With respect to the first argument, Mr. Solomon has made an annual rite of passage out of manipulating and exaggerating farm subsidy numbers to make it appear as though agriculture is a net drain on the Canadian economy. Here’s what he does:
– He assembles data on total government transfers to agriculture, that include expenditures on food inspection, research and development and food aid, most of which goes to pay civil servants, not farmers, and most of which is for programs that confer consumer benefits. Just over 50% of this amount is actually cash paid to farmers.
– He then takes this (inflated) data on government transfers and divides it by farm income not received from government transfers to obtain the “farm subsidy ratio.” He finds this ratio to be $3.53 per dollar of farm income.

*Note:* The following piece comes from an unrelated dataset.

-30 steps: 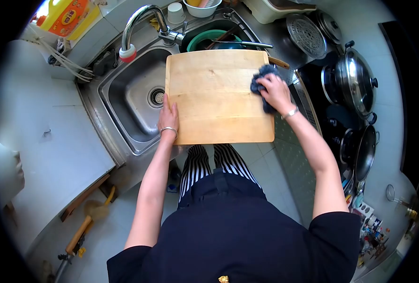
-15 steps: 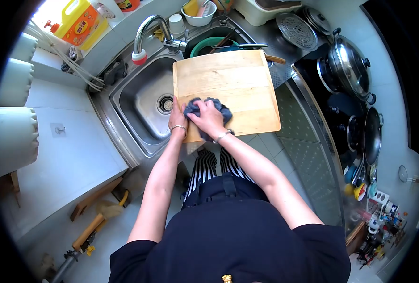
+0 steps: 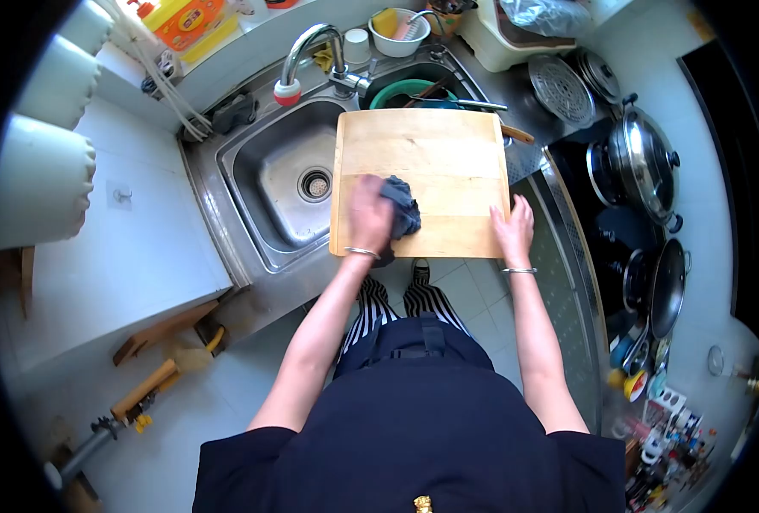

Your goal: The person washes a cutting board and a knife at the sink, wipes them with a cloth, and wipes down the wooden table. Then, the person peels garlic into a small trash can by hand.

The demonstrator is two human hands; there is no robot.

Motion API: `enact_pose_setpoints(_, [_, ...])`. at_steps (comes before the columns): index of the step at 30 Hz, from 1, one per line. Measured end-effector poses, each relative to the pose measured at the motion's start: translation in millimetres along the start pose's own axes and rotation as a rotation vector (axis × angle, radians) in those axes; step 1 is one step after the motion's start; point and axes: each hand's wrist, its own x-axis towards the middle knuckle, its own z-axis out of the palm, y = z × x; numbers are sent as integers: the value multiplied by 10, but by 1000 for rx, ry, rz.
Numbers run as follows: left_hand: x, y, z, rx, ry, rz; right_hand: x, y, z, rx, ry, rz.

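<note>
Pale wood fills the middle of the view: a rectangular cutting board lies face up, its left edge beside the stainless-steel sink basin and its far edge overlapping the view of a green basin. The right hand grips the board's near right side, thumb over the top face and the other fingers along the outer edge. Near the board's left edge, the left hand lies over a crumpled dark grey-blue cloth — motion blur hides its fingers, so I cannot tell how tightly they close. Part of the cloth shows to the right of that hand, against the wood. Beyond the sink stand a chrome faucet and a white cup; to the right — on the stove — sit a lidded pot and a dark wok.
</note>
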Motion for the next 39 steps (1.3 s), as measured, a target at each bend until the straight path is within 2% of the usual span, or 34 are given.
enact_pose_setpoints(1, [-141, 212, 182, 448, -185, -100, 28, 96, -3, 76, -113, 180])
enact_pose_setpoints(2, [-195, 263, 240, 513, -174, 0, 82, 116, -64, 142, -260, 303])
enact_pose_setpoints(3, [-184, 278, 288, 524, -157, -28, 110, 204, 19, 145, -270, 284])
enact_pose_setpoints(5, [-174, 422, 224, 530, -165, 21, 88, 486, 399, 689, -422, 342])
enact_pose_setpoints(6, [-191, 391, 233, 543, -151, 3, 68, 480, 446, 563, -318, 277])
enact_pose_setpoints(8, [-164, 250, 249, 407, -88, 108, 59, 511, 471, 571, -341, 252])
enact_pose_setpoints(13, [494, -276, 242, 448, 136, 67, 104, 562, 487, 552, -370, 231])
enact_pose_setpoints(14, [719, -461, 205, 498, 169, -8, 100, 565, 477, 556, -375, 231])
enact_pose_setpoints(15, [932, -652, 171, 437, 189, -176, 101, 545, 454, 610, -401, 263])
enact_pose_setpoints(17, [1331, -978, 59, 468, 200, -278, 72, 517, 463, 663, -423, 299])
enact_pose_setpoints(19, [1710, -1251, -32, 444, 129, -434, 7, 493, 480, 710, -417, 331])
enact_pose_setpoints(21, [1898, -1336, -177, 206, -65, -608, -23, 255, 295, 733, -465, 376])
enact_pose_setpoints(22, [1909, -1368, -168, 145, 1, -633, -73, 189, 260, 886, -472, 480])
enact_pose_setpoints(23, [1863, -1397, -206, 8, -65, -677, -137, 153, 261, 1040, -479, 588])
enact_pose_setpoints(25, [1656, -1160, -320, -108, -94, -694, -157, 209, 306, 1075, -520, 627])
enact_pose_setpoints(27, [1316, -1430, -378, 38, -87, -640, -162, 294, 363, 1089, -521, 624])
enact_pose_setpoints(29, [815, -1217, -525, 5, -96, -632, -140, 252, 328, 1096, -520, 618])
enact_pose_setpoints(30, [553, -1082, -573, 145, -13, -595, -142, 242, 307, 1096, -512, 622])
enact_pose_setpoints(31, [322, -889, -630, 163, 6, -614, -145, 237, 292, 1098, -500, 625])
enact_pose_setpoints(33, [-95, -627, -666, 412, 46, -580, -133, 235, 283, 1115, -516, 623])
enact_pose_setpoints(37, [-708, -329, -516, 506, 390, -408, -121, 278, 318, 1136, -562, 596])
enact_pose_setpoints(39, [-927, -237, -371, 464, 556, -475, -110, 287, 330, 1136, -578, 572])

But think about this ratio for a moment. It measures subsidies relative to income not received from subsidies. Most people would ask: What portion of a farmer’s income comes from subsidies? Mr. Solomon asks: What portion of a farmer’s income not from subsidies comes from subsidies?, which is absurd. His methodology is not only meaningless; it is incredibly misleading. We have corrected his errors before and demonstrated that, while very large, government cash payments to farmers are significantly less than net farm income, and that net farm income is positive, not negative as he claims. But Mr. Solomon has apparently elected to ignore this. This is a classic case of the statistician using statistics to find what he wants to find. Because of this manipulation, he concludes that agriculture has been losing money for the past decade and, therefore, is a terrible investment for the taxpayer. Behind this one, there is a whole host of equally incredible conclusions (for example, that there should be no farms in the Prairies, where land is inexpensive and that farms should only exist around cities, where land is extremely expensive. We know that the Post has an editorial point of view, but we do not understand why it continues to print material that is simply wrong.)
Development in rural and urban areas exists in an equilibrium with one another. A portion of public spending (or economic growth in general) in rural areas will necessarily flow to urban areas, just as a portion of urban spending flows to the rural area. Rural areas supply products and services that are consumed (or further processed) in urban areas, and receive payment, some of which is spent on products and services from the urban centre. Similarly, some of the returns in urban areas are spent in rural areas. This mechanism is fundamental to the process of regional development, and it argues for a balanced policy approach.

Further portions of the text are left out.